In
recent times, estrogen has been labeled as a protective and/or
destructive cellular messenger. In our review, we attempt
to understand this discrepancy. In trying to rectify the differences
in the risk, onset, and progression of neurodegenerative diseases
between men and women, the gonadal hormone estrogen has been
the primary focus of investigation for many years. Although
this gender difference may encompass disparate and overlapping
reasons, estrogen and signaling events mediated by its receptor
have been shown to be neuroprotective in a number of neurodegenerative
disease models such as Alzheimer’s, Parkinson’s,
and Schizophrenia. Although data from human studies remains
highly controversial, a large body of research suggests that
this hormone plays a pivotal role in retarding and preventing
the formation of neurodegenerative diseases through its receptor.

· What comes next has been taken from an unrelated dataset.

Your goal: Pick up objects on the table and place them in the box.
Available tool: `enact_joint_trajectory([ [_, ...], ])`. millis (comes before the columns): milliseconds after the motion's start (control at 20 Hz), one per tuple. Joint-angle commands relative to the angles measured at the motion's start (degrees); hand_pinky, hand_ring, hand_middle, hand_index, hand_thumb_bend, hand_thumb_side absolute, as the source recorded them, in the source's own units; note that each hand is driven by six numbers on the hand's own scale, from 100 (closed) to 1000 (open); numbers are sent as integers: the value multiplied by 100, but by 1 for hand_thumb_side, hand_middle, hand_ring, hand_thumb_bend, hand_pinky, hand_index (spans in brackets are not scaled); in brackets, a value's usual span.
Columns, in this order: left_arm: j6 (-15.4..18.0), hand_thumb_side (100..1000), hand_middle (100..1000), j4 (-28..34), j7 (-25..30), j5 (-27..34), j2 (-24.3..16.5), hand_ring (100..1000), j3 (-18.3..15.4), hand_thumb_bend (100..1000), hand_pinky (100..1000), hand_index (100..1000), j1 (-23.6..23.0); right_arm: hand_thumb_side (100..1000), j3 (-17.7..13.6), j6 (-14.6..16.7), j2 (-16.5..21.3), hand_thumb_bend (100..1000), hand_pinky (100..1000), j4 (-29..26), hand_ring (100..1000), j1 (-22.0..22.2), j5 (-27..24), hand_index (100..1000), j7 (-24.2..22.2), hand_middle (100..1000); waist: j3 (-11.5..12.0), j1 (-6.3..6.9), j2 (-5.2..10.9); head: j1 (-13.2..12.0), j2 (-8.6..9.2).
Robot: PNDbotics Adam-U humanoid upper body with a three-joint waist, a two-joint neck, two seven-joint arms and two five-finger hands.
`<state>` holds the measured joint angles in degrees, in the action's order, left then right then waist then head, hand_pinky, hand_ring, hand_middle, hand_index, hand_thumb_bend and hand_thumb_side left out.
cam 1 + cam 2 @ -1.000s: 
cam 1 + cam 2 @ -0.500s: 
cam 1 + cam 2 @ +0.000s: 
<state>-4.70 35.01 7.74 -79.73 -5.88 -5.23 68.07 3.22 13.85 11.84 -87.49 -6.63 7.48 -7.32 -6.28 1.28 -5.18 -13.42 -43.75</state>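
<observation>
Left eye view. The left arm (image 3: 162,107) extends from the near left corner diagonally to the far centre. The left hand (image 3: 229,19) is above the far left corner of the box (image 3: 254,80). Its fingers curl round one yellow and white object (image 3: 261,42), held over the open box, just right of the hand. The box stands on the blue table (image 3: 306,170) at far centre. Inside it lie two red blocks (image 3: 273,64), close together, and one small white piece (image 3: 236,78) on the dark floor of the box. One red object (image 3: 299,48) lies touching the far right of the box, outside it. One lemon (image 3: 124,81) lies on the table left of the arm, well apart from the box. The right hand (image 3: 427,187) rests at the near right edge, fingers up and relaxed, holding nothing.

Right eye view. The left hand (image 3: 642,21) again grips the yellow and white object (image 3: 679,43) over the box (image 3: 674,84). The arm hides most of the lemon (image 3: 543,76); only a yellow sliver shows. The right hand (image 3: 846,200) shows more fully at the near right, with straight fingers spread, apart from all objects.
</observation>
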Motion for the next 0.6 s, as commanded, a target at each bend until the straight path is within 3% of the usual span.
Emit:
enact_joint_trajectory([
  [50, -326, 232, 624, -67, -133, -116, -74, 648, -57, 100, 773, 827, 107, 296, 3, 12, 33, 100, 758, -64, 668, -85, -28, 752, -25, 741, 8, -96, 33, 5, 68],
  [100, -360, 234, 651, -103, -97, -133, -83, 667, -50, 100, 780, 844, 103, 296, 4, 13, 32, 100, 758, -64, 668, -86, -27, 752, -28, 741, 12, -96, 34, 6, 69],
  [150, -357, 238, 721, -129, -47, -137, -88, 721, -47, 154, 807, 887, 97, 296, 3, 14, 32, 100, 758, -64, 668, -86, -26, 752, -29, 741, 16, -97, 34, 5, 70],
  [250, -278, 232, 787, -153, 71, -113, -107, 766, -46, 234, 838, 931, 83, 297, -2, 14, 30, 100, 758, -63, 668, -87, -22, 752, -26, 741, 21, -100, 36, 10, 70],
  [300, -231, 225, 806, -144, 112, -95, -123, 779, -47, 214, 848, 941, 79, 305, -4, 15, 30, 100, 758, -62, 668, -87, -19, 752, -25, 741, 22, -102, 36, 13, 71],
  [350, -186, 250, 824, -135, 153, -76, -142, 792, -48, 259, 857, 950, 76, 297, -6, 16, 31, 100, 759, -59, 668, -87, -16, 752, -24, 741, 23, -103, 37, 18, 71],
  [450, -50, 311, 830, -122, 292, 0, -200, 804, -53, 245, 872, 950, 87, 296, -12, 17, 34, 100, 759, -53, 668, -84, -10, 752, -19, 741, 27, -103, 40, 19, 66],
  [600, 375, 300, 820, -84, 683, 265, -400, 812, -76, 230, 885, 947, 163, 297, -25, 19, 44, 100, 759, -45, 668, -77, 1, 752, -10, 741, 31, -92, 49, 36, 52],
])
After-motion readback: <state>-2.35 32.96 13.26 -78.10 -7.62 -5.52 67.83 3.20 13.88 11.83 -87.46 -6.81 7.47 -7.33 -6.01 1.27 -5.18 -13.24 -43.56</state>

Gaining a better understanding of these estrogen receptor
mediated neuroprotective mechanisms may lead to new therapeutic
strategies for the treatment of neurodegenerative diseases,
which are a heterogeneous group of diseases of the nervous
system that have many different etiologies. Due to the prevalence,
morbidity and mortality of the neurodegenerative diseases,
they represent significant medical, social, and financial
burdens.
These
diseases are often age associated, chronic and progressive
with limited treatment modalities. It is usually noted in
many epidemiological studies that premenopausal women experience
greater protection from neurological diseases, but articulating
the precise biological mechanisms for this gender difference
in disease risk and onset has remained elusive. Although multiple
complex factors may be involved, the role of the hormone estrogen
and its receptor has remained one of the central focuses of
investigation since postmenopausal women enjoy none of the
same protection against neurological diseases as those who
are premenopausal.
The
significance of estrogen, as an important signaling molecule,
is demonstrated by our recent findings in this issue of Neuroendocrinology
Letters in that this molecule is also present in invertebrate
neural tissues. We not only demonstrate 17-b-estradiol’s
presence via mass spec, but also find a fragment of the estrogen
receptor-b gene, exhibiting 100%
sequence identity to that found in man. Here, it appears to
down regulate ganglionic microglial cells after surgical insult,
which normally stimulates their egress from the tissue. Additionally,
17-b- estradiol down regulates
these cells following fMLP activation. These actions are antagonized
by tamoxifen and L-NAME exposure, demonstrating a receptor-mediated
event, as well as one involving nitric oxide release, supporting
a cell surface role for estrogens action. The results show
that 17-b-estradiol can down regulate
invertebrate ganglionic glia cells, demonstrating a neural
role transcending reproduction.
In
the last report in this issue, we sought to determine if estrogen
is found in Mytilus reproductive tissues. We determined the
presence of 17-b-estradiol via
high pressure liquid chromatography and radioimmunoassay in
the animals’ gonads. This substance was further identified
via nanoelectro-spray ionization quadrupole time of flight
mass spectrometry. We also determined that estradiol isoforms
also were present in the tissue. These data demonstrate that
17-b-estradiol, and an estradiol
isoform, is present in Mytilus gonadal tissues, suggesting
that they have functions related to reproduction. This further
suggests that estrogen’s association with reproductive
activities has a long evolutionary history and that this association
began in invertebrates.
We
further speculate that estrogen signaling was essential for
animals, including invertebrates, because it was a messenger
involved with rhythmical/cyclic regulatory patterns, involving
tissue growth. It is ideally suited for this role because
it has a long half-life, which allows it to reach nuclear
targets, i.e., genomic processes. Here, cell surface signaling,
i.e., nongenomic processes, may also be important, and part
of estrogen’s signaling repertoire, since it modulates
cell activation states, i.e., down regulating, so that growth
can occur in an optimum microenvironment. Thus, by down regulating
a cells general activity, i.e., mobility, it allows the cells
to focus its "attention" on growth/reproduction
when appropriate. This process would enable the genomic nature
of estrogen’s signaling to take place since the cells
are in a more receptive state. This action of the cell surface
receptors also serves to conserve energy in order to focus
energy on reproductive associated growth processes.
The
finding of estrogen signaling in invertebrates highlights
the molecules evolutionary significance. This, in itself,
urges caution in interpreting its role in biomedical situations.